[PIFFF 2019] I See You : Phogging Iboys

Depuis combien de temps n’a-t-on pas vu un excellent thriller, dont les ficelles insondables parviennent à nous malmener de bout en bout ? Beaucoup diront Gone Girl, et on est assez d’accord. Il faut dire que l’exercice est difficile : chaque séquence doit être millimétrée, jouer de ses angles et mystères pour nous captiver et nous mener en bateau. Présenté au PIFFF, voici I See You, d’un Adam Randall qu’on avait déjà remarqué pour son Iboy en 2017.

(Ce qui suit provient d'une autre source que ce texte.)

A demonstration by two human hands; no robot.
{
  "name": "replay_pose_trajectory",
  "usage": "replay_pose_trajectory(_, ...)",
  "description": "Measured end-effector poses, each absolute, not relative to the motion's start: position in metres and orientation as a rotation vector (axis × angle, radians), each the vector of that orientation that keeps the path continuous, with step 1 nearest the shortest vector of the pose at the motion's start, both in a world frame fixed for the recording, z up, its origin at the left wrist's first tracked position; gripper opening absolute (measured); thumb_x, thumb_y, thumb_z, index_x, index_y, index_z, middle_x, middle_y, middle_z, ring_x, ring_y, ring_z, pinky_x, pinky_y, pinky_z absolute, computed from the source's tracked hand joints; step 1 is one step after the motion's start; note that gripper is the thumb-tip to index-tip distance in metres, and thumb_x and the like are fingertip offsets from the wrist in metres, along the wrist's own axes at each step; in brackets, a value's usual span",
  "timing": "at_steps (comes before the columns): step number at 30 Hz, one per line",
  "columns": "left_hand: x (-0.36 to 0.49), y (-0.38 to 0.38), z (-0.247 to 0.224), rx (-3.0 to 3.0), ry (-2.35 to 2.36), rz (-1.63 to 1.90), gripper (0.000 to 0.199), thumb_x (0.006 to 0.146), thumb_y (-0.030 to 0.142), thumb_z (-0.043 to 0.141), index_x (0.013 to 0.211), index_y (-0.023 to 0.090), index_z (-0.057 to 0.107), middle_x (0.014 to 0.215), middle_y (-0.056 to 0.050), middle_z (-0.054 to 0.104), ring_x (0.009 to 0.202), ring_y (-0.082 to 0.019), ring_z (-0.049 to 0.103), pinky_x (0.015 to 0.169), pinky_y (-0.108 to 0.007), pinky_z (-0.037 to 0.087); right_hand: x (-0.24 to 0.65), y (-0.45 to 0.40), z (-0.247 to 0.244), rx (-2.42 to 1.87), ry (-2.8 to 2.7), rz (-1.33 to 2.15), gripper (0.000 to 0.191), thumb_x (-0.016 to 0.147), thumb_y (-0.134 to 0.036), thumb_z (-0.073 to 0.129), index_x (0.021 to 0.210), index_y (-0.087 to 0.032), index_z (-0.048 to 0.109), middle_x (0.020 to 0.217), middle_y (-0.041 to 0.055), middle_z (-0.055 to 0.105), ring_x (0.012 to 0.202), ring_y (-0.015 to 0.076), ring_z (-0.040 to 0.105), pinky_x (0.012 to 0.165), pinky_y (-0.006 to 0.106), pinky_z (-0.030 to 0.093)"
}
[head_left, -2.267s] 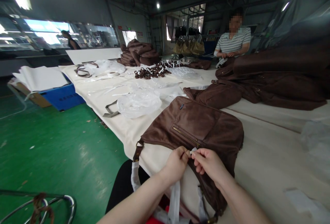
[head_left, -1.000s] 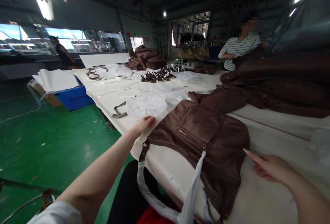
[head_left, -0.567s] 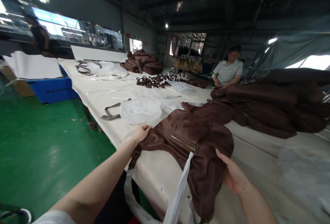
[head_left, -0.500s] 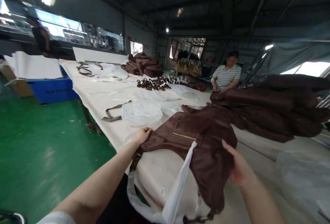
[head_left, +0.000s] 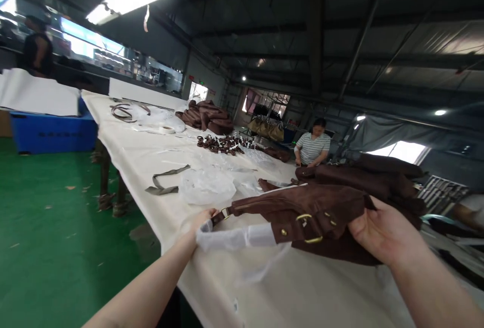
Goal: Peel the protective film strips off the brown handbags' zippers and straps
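A dark brown bag (head_left: 328, 197) is held just above the table, its side with a brass buckle (head_left: 309, 228) facing me. White wrapping (head_left: 242, 237) covers the middle of its strap. My left hand (head_left: 204, 222) is closed round the strap's left end, close to a metal ring (head_left: 226, 212). At the bag's right end my right hand (head_left: 381, 230) grips the brown material, thumb on top and some fingers hidden behind it. A crumpled clear plastic bag (head_left: 206, 185) lies just beyond my left hand.
On the pale-covered table (head_left: 139, 154) lie a grey strap (head_left: 162, 179), small brown pieces (head_left: 223, 144) and a brown heap (head_left: 206, 116). More brown bags (head_left: 351, 182) are piled at right. A person in a striped shirt (head_left: 313, 147) stands at the far side. A blue box (head_left: 53, 131) stands left.
The bag has been turned from lying flat, zip face up, to showing its buckled side. My right hand has moved up and right with its end. The view has tilted.
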State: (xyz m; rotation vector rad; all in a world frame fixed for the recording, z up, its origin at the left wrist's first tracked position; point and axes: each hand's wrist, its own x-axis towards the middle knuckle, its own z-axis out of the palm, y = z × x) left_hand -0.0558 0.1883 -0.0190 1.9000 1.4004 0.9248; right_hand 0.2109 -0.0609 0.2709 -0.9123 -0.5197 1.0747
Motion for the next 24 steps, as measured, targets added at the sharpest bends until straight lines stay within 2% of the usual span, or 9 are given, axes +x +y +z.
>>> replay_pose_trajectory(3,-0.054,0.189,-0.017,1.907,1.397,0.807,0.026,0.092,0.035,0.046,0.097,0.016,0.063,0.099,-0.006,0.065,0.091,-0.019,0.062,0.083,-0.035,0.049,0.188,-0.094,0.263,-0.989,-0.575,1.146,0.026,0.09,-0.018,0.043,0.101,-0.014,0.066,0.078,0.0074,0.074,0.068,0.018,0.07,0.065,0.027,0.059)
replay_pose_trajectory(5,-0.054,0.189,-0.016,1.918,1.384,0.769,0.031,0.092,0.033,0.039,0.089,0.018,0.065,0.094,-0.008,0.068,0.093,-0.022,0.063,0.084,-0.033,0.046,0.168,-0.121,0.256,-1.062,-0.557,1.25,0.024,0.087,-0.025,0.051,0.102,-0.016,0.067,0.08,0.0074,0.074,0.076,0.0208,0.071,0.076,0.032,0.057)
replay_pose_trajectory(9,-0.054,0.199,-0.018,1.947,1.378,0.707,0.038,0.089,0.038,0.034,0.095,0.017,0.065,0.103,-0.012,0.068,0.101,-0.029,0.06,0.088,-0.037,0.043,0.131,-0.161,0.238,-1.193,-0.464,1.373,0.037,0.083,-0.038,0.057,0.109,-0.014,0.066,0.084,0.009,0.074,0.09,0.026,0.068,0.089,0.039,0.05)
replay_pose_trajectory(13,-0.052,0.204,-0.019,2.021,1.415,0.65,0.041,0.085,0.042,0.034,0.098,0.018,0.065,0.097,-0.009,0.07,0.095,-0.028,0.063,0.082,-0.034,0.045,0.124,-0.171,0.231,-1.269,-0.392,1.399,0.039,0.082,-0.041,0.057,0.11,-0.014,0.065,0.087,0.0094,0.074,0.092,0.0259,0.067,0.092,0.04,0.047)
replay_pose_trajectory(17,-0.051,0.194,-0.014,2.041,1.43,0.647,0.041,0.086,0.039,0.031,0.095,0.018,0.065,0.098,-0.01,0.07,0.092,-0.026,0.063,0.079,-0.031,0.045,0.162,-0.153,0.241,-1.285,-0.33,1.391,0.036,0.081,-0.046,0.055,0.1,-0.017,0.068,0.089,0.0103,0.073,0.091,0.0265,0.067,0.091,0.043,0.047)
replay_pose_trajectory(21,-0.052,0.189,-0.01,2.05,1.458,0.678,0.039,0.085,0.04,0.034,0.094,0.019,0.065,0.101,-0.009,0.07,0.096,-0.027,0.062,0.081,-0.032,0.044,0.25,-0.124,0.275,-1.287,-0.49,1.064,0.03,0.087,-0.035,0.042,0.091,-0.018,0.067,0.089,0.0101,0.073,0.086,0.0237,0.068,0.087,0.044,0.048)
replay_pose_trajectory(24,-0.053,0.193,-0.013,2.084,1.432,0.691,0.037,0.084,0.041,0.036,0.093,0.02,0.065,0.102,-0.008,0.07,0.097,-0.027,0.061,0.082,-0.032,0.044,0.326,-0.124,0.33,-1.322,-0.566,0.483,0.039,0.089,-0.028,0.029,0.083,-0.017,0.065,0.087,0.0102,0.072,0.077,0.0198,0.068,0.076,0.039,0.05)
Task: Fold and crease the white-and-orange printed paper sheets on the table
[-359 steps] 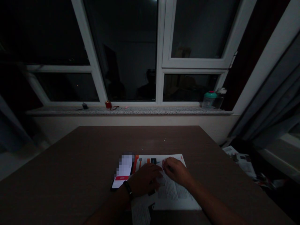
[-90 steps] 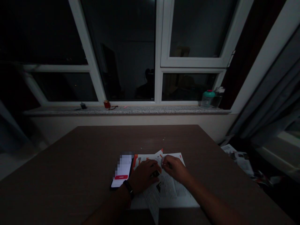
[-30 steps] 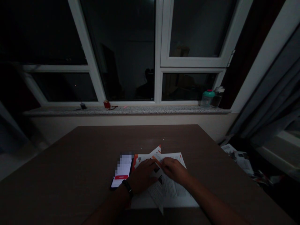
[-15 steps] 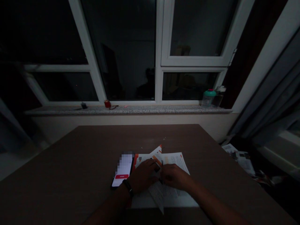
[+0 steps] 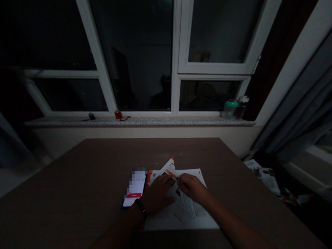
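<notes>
One folded printed paper (image 5: 169, 166), lying under a flattened left hand (image 5: 158, 196) and at a curled right hand (image 5: 191, 187) whose pinch cannot be confirmed, pointed tip beyond both; judged light, thin, easily creased or torn, best held along the folded edge.
</notes>
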`<action>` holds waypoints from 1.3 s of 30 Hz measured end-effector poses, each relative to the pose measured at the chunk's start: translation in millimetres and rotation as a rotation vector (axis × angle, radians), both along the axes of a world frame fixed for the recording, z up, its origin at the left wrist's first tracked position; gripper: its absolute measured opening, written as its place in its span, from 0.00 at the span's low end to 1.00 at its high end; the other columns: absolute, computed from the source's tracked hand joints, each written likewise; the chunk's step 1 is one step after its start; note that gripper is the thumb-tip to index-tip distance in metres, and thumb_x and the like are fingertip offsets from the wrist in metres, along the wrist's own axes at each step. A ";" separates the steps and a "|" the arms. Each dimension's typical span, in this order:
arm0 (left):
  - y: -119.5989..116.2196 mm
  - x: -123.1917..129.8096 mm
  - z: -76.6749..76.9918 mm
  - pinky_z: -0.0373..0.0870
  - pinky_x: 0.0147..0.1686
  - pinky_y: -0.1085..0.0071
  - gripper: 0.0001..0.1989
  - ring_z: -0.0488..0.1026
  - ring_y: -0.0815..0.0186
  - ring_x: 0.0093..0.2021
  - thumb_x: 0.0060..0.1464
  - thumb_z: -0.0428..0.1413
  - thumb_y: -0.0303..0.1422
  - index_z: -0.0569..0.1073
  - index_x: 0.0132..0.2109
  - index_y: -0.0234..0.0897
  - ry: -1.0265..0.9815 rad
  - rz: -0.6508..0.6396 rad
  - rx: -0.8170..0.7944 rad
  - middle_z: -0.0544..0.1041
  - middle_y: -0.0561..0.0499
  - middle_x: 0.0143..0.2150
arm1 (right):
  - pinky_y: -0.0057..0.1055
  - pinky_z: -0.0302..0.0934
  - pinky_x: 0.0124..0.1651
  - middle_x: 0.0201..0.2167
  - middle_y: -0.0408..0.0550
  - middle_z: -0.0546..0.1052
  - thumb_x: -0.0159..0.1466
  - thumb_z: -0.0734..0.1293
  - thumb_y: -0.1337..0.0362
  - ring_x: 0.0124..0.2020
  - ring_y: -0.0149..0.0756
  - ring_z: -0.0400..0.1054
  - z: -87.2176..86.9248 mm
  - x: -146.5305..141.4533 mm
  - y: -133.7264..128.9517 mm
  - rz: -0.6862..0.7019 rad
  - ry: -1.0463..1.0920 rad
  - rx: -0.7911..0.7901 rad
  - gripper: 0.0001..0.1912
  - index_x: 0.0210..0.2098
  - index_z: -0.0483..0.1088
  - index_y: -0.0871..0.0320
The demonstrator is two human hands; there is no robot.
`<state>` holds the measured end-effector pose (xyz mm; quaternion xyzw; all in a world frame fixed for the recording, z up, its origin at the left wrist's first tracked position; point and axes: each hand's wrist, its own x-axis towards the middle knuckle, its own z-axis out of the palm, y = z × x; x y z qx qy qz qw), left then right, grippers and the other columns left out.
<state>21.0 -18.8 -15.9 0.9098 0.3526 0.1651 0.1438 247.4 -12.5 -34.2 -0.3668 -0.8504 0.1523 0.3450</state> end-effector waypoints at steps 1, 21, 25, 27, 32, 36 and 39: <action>-0.2 0.3 1.5 0.56 0.61 0.51 0.30 0.59 0.51 0.62 0.53 0.62 0.35 0.62 0.61 0.43 -0.002 -0.003 0.000 0.63 0.44 0.63 | 0.26 0.61 0.39 0.32 0.45 0.73 0.62 0.61 0.74 0.35 0.33 0.68 0.5 -0.3 -0.5 0.009 -0.007 -0.001 0.07 0.32 0.66 0.56; 2.8 1.0 -0.7 0.53 0.62 0.51 0.28 0.57 0.53 0.63 0.55 0.60 0.32 0.62 0.62 0.41 0.053 0.042 0.019 0.63 0.45 0.64 | 0.24 0.58 0.34 0.29 0.42 0.72 0.58 0.64 0.75 0.30 0.30 0.67 1.5 1.8 -9.7 0.099 -0.017 -0.048 0.07 0.30 0.67 0.57; 4.6 1.4 -7.2 0.54 0.63 0.54 0.27 0.57 0.55 0.64 0.57 0.57 0.27 0.61 0.63 0.42 0.053 0.055 0.034 0.62 0.47 0.65 | 0.25 0.59 0.35 0.30 0.44 0.72 0.60 0.62 0.74 0.32 0.32 0.67 -1.4 -0.7 -3.2 0.044 0.006 -0.024 0.07 0.29 0.65 0.56; 4.6 1.6 -8.5 0.55 0.63 0.54 0.27 0.58 0.55 0.64 0.57 0.56 0.26 0.61 0.63 0.43 0.044 0.038 0.039 0.63 0.48 0.64 | 0.25 0.59 0.35 0.30 0.44 0.72 0.60 0.62 0.74 0.32 0.32 0.67 -1.9 -1.6 -2.4 0.054 -0.010 -0.011 0.07 0.29 0.65 0.56; 2.6 2.7 -3.0 0.54 0.63 0.55 0.28 0.58 0.56 0.64 0.56 0.57 0.25 0.62 0.62 0.42 0.052 0.034 0.026 0.63 0.47 0.64 | 0.24 0.58 0.34 0.27 0.43 0.71 0.58 0.62 0.76 0.30 0.31 0.66 0.5 -2.2 -7.2 0.108 -0.041 -0.005 0.08 0.28 0.66 0.57; 0.7 1.5 1.2 0.53 0.64 0.51 0.30 0.56 0.53 0.65 0.55 0.59 0.32 0.60 0.63 0.40 0.096 0.013 0.002 0.61 0.45 0.66 | 0.24 0.58 0.34 0.27 0.43 0.72 0.56 0.63 0.76 0.29 0.31 0.66 3.9 -1.0 -13.4 0.200 -0.062 -0.054 0.08 0.27 0.67 0.57; 0.1 -1.1 0.3 0.51 0.64 0.48 0.34 0.54 0.50 0.66 0.54 0.61 0.39 0.58 0.65 0.41 0.113 0.001 0.002 0.59 0.44 0.67 | 0.23 0.57 0.32 0.25 0.41 0.70 0.53 0.65 0.75 0.27 0.30 0.65 3.8 -0.8 -16.3 0.241 -0.051 -0.073 0.06 0.26 0.67 0.57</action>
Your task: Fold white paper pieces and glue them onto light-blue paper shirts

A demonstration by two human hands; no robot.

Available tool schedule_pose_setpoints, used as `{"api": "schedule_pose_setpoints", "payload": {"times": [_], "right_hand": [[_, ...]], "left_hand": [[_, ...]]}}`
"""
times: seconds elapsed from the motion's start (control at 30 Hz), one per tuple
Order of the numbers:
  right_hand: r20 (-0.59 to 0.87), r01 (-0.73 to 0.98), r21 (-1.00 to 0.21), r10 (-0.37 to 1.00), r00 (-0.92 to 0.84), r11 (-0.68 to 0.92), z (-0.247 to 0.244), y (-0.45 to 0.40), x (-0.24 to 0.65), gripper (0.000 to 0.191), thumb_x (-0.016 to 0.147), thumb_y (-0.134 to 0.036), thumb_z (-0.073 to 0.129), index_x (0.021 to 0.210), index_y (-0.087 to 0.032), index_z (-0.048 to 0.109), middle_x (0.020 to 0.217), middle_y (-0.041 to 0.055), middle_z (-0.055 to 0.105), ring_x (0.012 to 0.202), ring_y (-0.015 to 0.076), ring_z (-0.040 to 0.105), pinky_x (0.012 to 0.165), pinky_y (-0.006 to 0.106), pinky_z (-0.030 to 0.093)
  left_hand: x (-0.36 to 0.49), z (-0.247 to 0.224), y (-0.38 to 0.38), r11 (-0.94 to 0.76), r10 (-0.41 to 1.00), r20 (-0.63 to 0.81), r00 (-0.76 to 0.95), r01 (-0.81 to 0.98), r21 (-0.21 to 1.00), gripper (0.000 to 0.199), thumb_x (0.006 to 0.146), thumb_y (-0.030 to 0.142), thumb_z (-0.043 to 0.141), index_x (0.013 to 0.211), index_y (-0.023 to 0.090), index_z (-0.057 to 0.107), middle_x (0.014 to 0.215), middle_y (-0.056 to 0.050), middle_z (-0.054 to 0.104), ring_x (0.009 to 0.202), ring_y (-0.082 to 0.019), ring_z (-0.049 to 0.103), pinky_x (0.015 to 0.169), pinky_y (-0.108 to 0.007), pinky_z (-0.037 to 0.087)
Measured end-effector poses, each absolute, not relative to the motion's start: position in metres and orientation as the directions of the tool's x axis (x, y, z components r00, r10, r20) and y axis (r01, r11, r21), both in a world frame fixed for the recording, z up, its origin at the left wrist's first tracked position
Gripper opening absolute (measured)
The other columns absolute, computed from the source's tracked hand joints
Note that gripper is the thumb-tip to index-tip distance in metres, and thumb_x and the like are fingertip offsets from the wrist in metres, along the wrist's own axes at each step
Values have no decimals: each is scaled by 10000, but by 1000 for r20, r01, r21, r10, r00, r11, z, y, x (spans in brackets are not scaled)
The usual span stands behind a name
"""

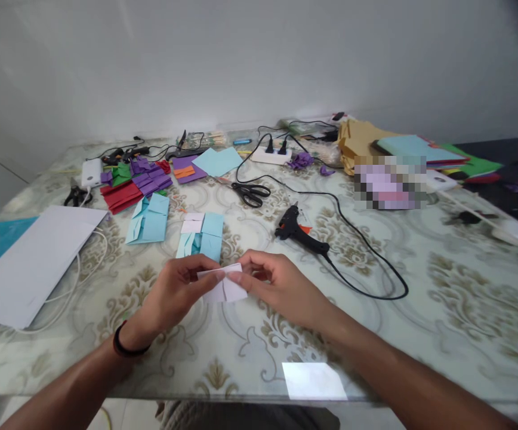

La banlieue parfaite sans problèmes, ce fameux réseau de tous les vices. Un jeune garçon qui disparaît, dans des conditions rappelant une ancienne affaire. Greg Harper (Jon Tenney), dont l’équilibre mental est à vif, doit reprendre l’enquête, savoir si l’homme qu’il a arrêté bien des années auparavant est innocent ou s’ils ont affaire à un « copycat ». Ambiance familiale tendue, où Jackie Harper (Helen Hunt) tente de réparer du mieux qu’elle peut l’infidélité dont elle a fait preuve, où Connor (Judah Lewis), leur jeune fils, est en proie à la rébellion adolescente, et où des mystères se propagent dans la maison. Objets qui disparaissent, qui se déplacent, réparateur de vitre qui prétend qu’une jeune femme, inconnue de tous, lui a ouvert la porte, tout porte à penser qu’une présence, une autre personne, est présente.

Alors dans une première partie très sage, on suit le quotidien de Jackie, ses tumultes avec son amant qui refait surface et tente de revenir dans sa vie, la colère de son fils qui ne lui pardonne pas la discorde familiale, son mari qui ne la regarde plus. Les éléments prennent peu à peu place dans une ambiance qui prend peu de risques, du moins en apparence. Le film parvient à nous accrocher, à se constituer de matière suffisamment intrigante pour que l’on se demande où cela peut bien mener. Une fois le climax atteint, on repart en arrière avec un angle totalement inattendu, une sous-intrigue bienvenue qui se mêle parfaitement à la trame principale. Jeu sur les faux-semblants, on ne sait plus qui croire, qui soutenir, et Adam Randall peut alors nous manipuler à sa guise. La lenteur du premier acte prend alors tout son sens, aux réponses s’ajoutent de nouveaux actes inavoués, brodant la toile avec minutie.

Vous l’aurez compris, on ne peut pas vous dévoiler beaucoup d’éléments sur I See You tant l’intrigue repose sur ses rebondissements. Heureusement, ces derniers ne sont pas que poudre aux yeux, et le film se targue d’une mise en scène qui n’a rien à envier à ses aînés. On vous conseille de trouver un moyen de voir cet excellent thriller, probablement le moins compliqué du festival à sortir dans nos salles hexagonales.

I See You, d’Adam Randall. Avec Helen Hunt, Jon Tenney, Judah Lewis…1h36.
Pas de sortie prévue pour l’instant.